- _Assignment_
Produce a character-for-character copy of the data below.

- _Data for processing_
§
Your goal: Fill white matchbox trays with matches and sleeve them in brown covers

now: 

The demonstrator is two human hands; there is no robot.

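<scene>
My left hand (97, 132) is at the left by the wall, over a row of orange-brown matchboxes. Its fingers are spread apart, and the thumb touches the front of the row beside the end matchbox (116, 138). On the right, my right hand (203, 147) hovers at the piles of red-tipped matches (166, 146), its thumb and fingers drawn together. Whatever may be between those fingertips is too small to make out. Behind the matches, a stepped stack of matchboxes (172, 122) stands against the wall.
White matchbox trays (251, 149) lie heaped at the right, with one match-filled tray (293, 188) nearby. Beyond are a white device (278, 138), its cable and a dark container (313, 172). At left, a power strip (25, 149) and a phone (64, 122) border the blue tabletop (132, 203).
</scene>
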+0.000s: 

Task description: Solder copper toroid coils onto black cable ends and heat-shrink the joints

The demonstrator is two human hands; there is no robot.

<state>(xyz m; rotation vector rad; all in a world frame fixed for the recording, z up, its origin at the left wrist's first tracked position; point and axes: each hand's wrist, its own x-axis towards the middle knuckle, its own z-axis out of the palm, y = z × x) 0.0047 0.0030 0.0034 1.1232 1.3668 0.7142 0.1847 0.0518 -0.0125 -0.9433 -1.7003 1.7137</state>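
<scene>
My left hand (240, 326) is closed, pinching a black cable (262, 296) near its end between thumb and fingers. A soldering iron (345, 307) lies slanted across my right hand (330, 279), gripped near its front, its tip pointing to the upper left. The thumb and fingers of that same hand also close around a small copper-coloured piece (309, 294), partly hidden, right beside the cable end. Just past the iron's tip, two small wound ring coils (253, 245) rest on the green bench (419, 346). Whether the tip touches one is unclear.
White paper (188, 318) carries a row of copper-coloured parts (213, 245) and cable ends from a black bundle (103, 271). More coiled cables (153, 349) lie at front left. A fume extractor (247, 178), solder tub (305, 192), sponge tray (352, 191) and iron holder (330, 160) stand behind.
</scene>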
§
- _Solution to this problem_
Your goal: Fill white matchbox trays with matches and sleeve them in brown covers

now: 

The demonstrator is two human hands; there is no robot.

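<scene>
My left hand (97, 132) is at the left by the wall, over a row of orange-brown matchboxes. Its fingers are spread apart, and the thumb touches the front of the row beside the end matchbox (116, 138). On the right, my right hand (203, 147) hovers at the piles of red-tipped matches (166, 146), its thumb and fingers drawn together. Whatever may be between those fingertips is too small to make out. Behind the matches, a stepped stack of matchboxes (172, 122) stands against the wall.
White matchbox trays (251, 149) lie heaped at the right, with one match-filled tray (293, 188) nearby. Beyond are a white device (278, 138), its cable and a dark container (313, 172). At left, a power strip (25, 149) and a phone (64, 122) border the blue tabletop (132, 203).
</scene>
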+0.000s: 

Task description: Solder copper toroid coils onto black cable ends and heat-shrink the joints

The demonstrator is two human hands; there is no robot.

<state>(xyz m; rotation vector rad; all in a world frame fixed for the recording, z up, its origin at the left wrist's first tracked position; point and axes: each hand's wrist, its own x-axis towards the middle knuckle, its own z-axis out of the palm, y = z × x) 0.0047 0.0030 0.0034 1.1232 1.3668 0.7142 0.1847 0.0518 -0.0125 -0.9433 -1.7003 1.7137</state>
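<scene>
My left hand (240, 326) is closed, pinching a black cable (262, 296) near its end between thumb and fingers. A soldering iron (345, 307) lies slanted across my right hand (330, 279), gripped near its front, its tip pointing to the upper left. The thumb and fingers of that same hand also close around a small copper-coloured piece (309, 294), partly hidden, right beside the cable end. Just past the iron's tip, two small wound ring coils (253, 245) rest on the green bench (419, 346). Whether the tip touches one is unclear.
White paper (188, 318) carries a row of copper-coloured parts (213, 245) and cable ends from a black bundle (103, 271). More coiled cables (153, 349) lie at front left. A fume extractor (247, 178), solder tub (305, 192), sponge tray (352, 191) and iron holder (330, 160) stand behind.
</scene>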

No further output remains for this exercise.